Activity
Beginning with the line that holds "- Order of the" in the data below, give again every line through the one that holds "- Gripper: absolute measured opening", exactly as written.

[Dataset entries]
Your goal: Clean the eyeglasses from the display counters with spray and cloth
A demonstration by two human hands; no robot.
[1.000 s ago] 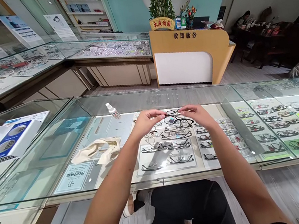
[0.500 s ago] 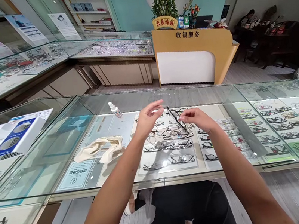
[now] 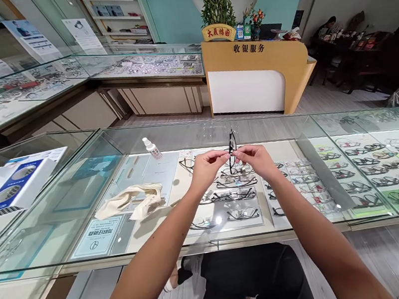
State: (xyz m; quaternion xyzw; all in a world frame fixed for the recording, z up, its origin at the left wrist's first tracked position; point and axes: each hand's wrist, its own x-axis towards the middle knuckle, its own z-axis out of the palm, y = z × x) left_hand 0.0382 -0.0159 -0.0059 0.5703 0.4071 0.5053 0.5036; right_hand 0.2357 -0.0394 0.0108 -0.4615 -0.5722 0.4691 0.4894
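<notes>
A pair of dark-framed glasses [image 3: 232,139] is held upright above the glass display counter [image 3: 185,249], turned nearly edge-on to me. My left hand [image 3: 207,166] pinches it from the left and my right hand [image 3: 256,157] pinches it from the right, the fingertips almost meeting at the frame. Left of my hands, a cream cloth [image 3: 142,199] lies crumpled on the counter top. Farther back stands a small white spray bottle [image 3: 152,148]. Rows of eyeglasses [image 3: 233,194] show through the glass beneath my hands.
At the left is a white and blue box [image 3: 12,187]. A light-blue printed card [image 3: 97,235] shows near the counter's front edge. More frames fill the right-hand showcase [image 3: 384,165]. Across the floor stands a wooden cashier desk [image 3: 256,57] with a plant [image 3: 216,0] on it.
My left hand, spread and apart from the glasses before, has moved right and now grips them. The glasses have turned from a slant to upright, while my right hand keeps hold.
</notes>
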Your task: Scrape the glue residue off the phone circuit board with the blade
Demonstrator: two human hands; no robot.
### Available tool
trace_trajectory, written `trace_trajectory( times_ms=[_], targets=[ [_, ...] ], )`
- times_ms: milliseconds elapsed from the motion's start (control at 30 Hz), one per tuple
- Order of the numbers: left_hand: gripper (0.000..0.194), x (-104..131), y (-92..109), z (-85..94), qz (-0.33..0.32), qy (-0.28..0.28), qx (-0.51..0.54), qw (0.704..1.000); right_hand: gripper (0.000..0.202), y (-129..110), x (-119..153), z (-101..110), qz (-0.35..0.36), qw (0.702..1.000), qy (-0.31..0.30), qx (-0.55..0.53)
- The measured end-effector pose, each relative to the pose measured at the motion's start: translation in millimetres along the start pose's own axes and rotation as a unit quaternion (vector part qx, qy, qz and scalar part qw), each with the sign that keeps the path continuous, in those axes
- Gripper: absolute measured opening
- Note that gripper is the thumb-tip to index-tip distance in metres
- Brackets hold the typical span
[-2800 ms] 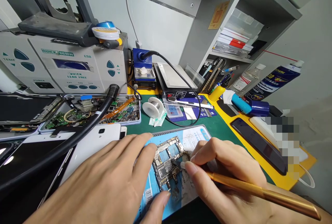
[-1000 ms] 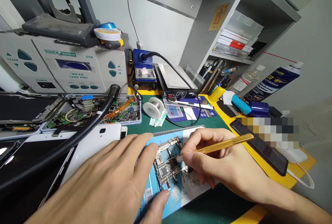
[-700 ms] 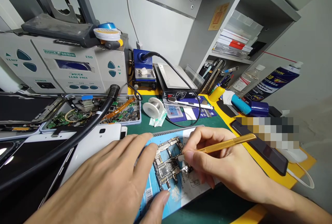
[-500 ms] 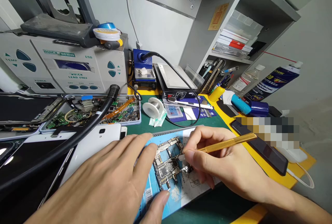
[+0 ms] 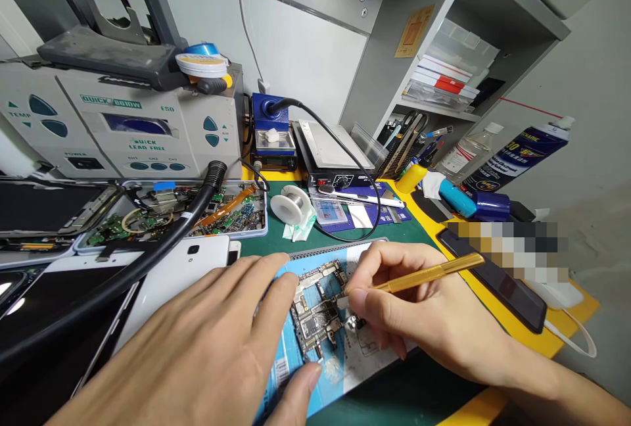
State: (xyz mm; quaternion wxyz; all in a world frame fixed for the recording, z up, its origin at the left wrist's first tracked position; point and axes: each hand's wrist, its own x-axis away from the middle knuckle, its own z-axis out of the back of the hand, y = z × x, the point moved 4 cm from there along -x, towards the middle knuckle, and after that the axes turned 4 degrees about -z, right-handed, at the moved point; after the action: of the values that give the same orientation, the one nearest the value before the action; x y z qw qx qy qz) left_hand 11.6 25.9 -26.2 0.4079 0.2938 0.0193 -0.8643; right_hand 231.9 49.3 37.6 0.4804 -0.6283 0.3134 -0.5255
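the circuit board (image 5: 310,327) is lying on a blue-and-white pad (image 5: 328,388) at the lower centre of the frame. the left hand (image 5: 211,334) is resting spread along its left side, apparently steadying it; the right hand (image 5: 414,301) is pinching a gold-handled tool (image 5: 428,273) near its tip, probably for control.

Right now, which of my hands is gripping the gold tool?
Your right hand pinches the gold tool; your left hand lies spread beside the circuit board, no tool showing.
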Motion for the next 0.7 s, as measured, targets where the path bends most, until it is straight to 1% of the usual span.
trace_trajectory(
  times_ms=[133,300,367,467,567,700],
  targets=[
    [0.046,-1.3,1.0,5.0,-0.011,0.008,-0.011,1.000,0.033,1.6,0.4,1.6,-0.010,1.000,0.010,-0.008],
    [0.050,-7.9,3.6,16.8,-0.085,0.035,-0.076,0.993,0.033,1.0,1.5,0.6,0.000,1.000,0.002,-0.009],
    [0.050,-10.1,4.4,18.8,-0.100,0.038,-0.093,0.990,0.031,-0.1,1.5,0.3,0.008,1.000,0.000,-0.002],
    [0.050,-11.9,5.3,19.7,-0.103,0.033,-0.101,0.989,0.031,-1.0,0.9,-0.2,0.015,1.000,0.001,0.004],
    [0.048,-13.0,6.6,19.3,-0.106,0.028,-0.103,0.989,0.033,0.2,0.0,-1.1,0.006,1.000,-0.004,-0.005],
    [0.049,-13.0,7.1,19.5,-0.104,0.044,-0.105,0.988,0.034,1.6,0.0,-0.2,-0.004,1.000,0.003,-0.009]
  ],
)
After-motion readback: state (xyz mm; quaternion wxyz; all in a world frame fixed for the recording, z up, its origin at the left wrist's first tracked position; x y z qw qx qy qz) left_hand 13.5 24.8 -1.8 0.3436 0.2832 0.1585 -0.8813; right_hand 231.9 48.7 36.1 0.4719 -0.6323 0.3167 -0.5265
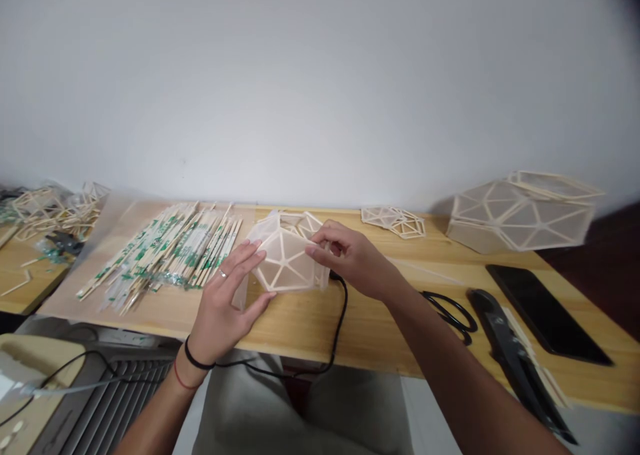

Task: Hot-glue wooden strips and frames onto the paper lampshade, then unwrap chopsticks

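Stick-framed dome point(283, 260) between both hands point(227, 302) point(350, 258)

Light is fairly bright and soft, with a pale glow across the middle of the wall point(310, 122) that dulls to grey toward its corners. A blurred dark patch fills the top right. Faint shadow lies on the wall just left of the large wooden frame point(537, 222). Small glints show on the plastic wrappers point(173, 280). Wide-angle distortion bends the counter point(285, 325) and stretches things near the sides. Fine detail is slightly soft on the paper shape point(285, 268), and the far-left clutter point(45, 208) looks smeared.
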A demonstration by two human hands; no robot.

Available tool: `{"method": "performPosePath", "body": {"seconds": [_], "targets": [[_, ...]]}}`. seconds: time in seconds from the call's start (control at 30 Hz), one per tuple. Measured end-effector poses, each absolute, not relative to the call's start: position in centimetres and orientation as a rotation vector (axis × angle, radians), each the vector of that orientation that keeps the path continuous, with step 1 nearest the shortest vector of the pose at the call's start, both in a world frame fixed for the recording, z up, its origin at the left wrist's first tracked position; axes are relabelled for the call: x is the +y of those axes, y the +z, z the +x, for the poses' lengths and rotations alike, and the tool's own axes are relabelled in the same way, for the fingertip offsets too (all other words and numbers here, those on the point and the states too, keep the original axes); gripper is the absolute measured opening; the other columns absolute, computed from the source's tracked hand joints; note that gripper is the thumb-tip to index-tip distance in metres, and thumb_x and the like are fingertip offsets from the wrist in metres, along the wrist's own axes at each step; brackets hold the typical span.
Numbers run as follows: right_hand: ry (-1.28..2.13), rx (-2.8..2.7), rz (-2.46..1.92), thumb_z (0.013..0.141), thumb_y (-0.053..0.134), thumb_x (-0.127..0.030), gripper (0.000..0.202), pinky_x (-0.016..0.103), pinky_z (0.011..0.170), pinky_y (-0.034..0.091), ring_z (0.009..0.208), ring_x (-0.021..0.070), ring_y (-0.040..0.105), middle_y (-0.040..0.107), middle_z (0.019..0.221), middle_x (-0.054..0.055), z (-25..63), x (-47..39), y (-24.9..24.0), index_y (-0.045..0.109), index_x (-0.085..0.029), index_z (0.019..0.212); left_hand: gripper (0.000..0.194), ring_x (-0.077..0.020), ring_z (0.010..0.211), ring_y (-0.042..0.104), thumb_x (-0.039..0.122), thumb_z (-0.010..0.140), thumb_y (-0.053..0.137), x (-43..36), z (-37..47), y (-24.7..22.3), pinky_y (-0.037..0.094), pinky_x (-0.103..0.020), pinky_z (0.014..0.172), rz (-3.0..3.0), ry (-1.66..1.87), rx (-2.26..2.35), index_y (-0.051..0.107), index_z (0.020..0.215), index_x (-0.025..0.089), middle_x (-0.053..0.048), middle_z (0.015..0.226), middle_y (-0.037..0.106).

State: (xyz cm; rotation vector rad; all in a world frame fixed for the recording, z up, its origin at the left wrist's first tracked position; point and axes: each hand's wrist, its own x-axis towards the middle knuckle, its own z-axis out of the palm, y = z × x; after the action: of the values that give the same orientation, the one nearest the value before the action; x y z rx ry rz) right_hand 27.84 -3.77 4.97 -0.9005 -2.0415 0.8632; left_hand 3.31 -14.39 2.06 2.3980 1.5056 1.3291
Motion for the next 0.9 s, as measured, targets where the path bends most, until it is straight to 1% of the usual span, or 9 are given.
{"method": "performPosePath", "body": {"seconds": [0.17, 0.3, 0.4, 0.5, 0.67, 0.8, 0.9], "targets": [[0.840, -2.025, -0.913, 0.099, 0.065, -0.046, 0.032, 0.031, 0.067, 0.040, 0.070, 0.0158, 0.049, 0.057, 0.079, -0.001, 28.1, -3.7, 4.6, 0.070, -0.020, 0.081, 0.064, -0.0280, 0.148, 0.057, 0.022, 0.094, 0.078, -13.9, 3.8, 1.5, 0.049, -0.050, 0.124, 2.381, 1.393, 1.478, 0.051, 0.152, 0.023, -0.017, 0.153, 0.064], [0.854, -2.007, -0.911, 0.101, 0.064, -0.050, 0.035, 0.031, 0.066, 0.041, 0.071, 0.0172, 0.051, 0.059, 0.078, 0.001, 28.2, -3.8, 4.4, 0.067, -0.022, 0.080, 0.061, -0.0286, 0.149, 0.057, 0.021, 0.093, 0.079, -13.8, 4.2, 0.5, 0.051, -0.048, 0.123, 2.451, 1.453, 1.433, 0.055, 0.149, 0.019, -0.018, 0.151, 0.065], [0.905, -1.976, -0.916, 0.101, 0.063, -0.051, 0.034, 0.032, 0.067, 0.042, 0.073, 0.0182, 0.053, 0.059, 0.080, 0.001, 28.3, -4.2, 4.2, 0.068, -0.022, 0.083, 0.063, -0.0299, 0.148, 0.058, 0.018, 0.090, 0.081, -13.8, 4.3, -0.2, 0.053, -0.048, 0.121, 2.484, 1.532, 1.415, 0.057, 0.147, 0.018, -0.019, 0.148, 0.067], [0.915, -1.976, -0.918, 0.103, 0.062, -0.048, 0.032, 0.033, 0.068, 0.042, 0.075, 0.0186, 0.054, 0.058, 0.080, 0.001, 28.3, -4.5, 4.0, 0.067, -0.023, 0.084, 0.064, -0.0310, 0.147, 0.058, 0.017, 0.088, 0.082, -13.8, 4.2, -0.5, 0.053, -0.049, 0.121, 2.473, 1.566, 1.394, 0.058, 0.147, 0.017, -0.019, 0.148, 0.067], [0.903, -1.987, -0.904, 0.103, 0.064, -0.042, 0.026, 0.033, 0.071, 0.041, 0.080, 0.0187, 0.055, 0.060, 0.083, 0.000, 28.1, -4.6, 3.6, 0.066, -0.024, 0.085, 0.063, -0.0302, 0.145, 0.061, 0.019, 0.086, 0.085, -13.6, 3.4, -0.4, 0.053, -0.047, 0.121, 2.419, 1.574, 1.318, 0.061, 0.143, 0.016, -0.019, 0.145, 0.070], [0.905, -1.979, -0.896, 0.103, 0.065, -0.040, 0.019, 0.033, 0.076, 0.042, 0.086, 0.0193, 0.057, 0.063, 0.090, 0.001, 27.9, -4.8, 3.6, 0.070, -0.025, 0.091, 0.065, -0.0300, 0.144, 0.061, 0.019, 0.084, 0.087, -13.3, 2.5, -0.6, 0.052, -0.047, 0.121, 2.372, 1.574, 1.252, 0.062, 0.143, 0.016, -0.019, 0.144, 0.070], [0.907, -2.008, -0.900, 0.104, 0.063, -0.039, 0.020, 0.034, 0.081, 0.044, 0.091, 0.0200, 0.058, 0.063, 0.095, 0.002, 27.6, -5.2, 3.9, 0.074, -0.026, 0.093, 0.069, -0.0312, 0.146, 0.059, 0.015, 0.082, 0.087, -13.2, 1.8, -1.1, 0.050, -0.049, 0.123, 2.341, 1.581, 1.202, 0.060, 0.145, 0.017, -0.020, 0.146, 0.068]]}}
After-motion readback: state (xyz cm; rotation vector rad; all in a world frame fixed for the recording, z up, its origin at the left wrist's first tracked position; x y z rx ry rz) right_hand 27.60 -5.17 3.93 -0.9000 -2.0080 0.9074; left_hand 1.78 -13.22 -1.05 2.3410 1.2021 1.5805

Solution to the problem
- Order of the numbers: left_hand: gripper (0.000..0.194), x (-104..131), y (-92..109), z (-85..94), qz (-0.33..0.32), qy (-0.28..0.28), qx (-0.51..0.54), qw (0.704..1.000); right_hand: gripper (0.000..0.202), y (-129..110), x (-119..153), z (-101..110), qz (-0.35..0.36), qw (0.702..1.000), qy (-0.31..0.30), qx (-0.55..0.53)
- The measured end-effector pose, each relative to the pose measured at the motion's start: translation in millimetres along the start pose's own axes and rotation as a unit quaternion (vector part qx, qy, qz and scalar part qw), each with the sign that keeps the path continuous, in those axes
- Gripper: absolute measured opening

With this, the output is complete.